__WHAT IS EXPECTED__
A single number is the answer: the count of lines below that contain "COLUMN".

__RECORDED INFORMATION__
+++

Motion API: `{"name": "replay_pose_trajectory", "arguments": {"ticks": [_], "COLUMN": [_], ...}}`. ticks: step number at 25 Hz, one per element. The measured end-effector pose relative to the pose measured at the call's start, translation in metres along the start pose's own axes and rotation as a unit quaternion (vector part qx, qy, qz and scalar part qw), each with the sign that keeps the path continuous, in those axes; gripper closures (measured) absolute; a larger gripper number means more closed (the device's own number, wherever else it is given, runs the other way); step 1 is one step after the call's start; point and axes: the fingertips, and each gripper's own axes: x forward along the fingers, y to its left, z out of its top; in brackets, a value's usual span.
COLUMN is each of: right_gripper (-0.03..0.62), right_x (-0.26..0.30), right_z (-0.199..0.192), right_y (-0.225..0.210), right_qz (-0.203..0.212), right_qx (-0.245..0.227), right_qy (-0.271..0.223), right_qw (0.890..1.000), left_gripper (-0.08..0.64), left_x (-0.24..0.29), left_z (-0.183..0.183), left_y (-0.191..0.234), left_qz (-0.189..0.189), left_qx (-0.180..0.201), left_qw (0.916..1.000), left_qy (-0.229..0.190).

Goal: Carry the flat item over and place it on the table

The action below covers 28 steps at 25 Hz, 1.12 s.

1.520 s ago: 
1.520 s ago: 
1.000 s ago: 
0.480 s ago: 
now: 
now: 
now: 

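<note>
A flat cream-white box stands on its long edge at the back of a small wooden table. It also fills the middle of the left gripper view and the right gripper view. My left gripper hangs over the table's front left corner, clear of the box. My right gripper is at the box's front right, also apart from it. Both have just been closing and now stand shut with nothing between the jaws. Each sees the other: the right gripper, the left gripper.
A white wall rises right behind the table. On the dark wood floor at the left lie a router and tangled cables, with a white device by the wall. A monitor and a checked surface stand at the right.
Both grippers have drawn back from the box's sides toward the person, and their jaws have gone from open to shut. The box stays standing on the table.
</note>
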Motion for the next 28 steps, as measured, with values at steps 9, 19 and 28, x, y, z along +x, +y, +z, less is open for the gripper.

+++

__ANSWER SPACE__
2